Texas now has enough federal money to keep alive its health insurance program for more than 450,000 uninsured kids and pregnant women through the end of March, a state official said on Friday.
That's true even though the Children's Health Insurance Program technically expired on Sept. 30 after Congress failed to renew funding. Carrie Williams, a spokeswoman for the state Health and Human Services Commission, said Texas can keep the program afloat thanks to $248 million in funding allocated through a short-term spending bill passed by Congress last month.
The news, first reported by the Dallas Morning News, comes less than a month after Texas Health and Human Services Commission officials announced that the federal Centers for Medicare and Medicaid Services was giving the state $135 million to continue the program through February.

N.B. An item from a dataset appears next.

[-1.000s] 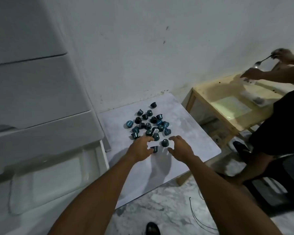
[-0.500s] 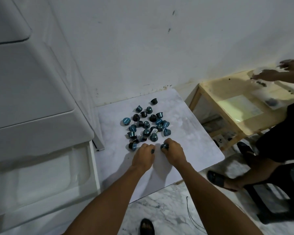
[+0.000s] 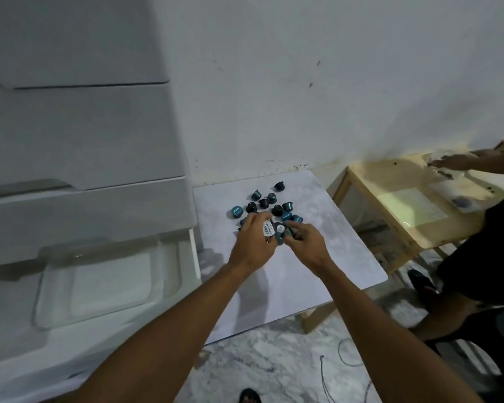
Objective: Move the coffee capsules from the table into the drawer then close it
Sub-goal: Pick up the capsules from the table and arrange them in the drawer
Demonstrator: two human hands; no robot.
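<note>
Teal capsules, lid print unreadable, in grip of left fingers, right fingers.

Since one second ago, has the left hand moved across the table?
Yes. The left hand went toward the wall, over the small teal coffee capsules, judged against the white marble table.

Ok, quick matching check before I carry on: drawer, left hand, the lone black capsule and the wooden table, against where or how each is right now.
Things:
1. drawer
2. left hand
3. lone black capsule
4. wooden table

Places or states:
A. right of the marble table
B. pulled open, with a clear tray inside
C. grips capsules over the pile
D. at the pile's far edge, nearest the wall

Pairs: 1-B, 2-C, 3-D, 4-A.
</note>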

Williams said in her e-mail that the $135 million now won't be immediately needed because of the December spending bill.
"If Congress does not fully reauthorize CHIP by [the end of March], Texas would pursue redistribution funding as it did previously with CMS," Williams said.
Under CHIP, the uninsured rate among children across the country has dropped from 15 percent in 1997 to 5 percent in 2015. The program also offers prenatal care to about 36,000 pregnant women in Texas. About 394,000 Texas children ineligible for Medicaid are covered under CHIP, and another 249,000 Texan children on Medicaid benefit from CHIP’s 92 percent matching rate. Together, Medicaid and CHIP cover about 45 percent of all children in the state.
"This is good news in the short term, but Congress needs to get moving on a clean, 5-year CHIP extension as soon as possible," said Anne Dunkelberg, associate director for the left-leaning Center for Public Policy Priorities, in an emailed statement. "The health of over 400,000 Texas kids depends on it,"
State officials submitted a request with the federal government on Nov. 16 for an extra $90 million to support CHIP in the state until February.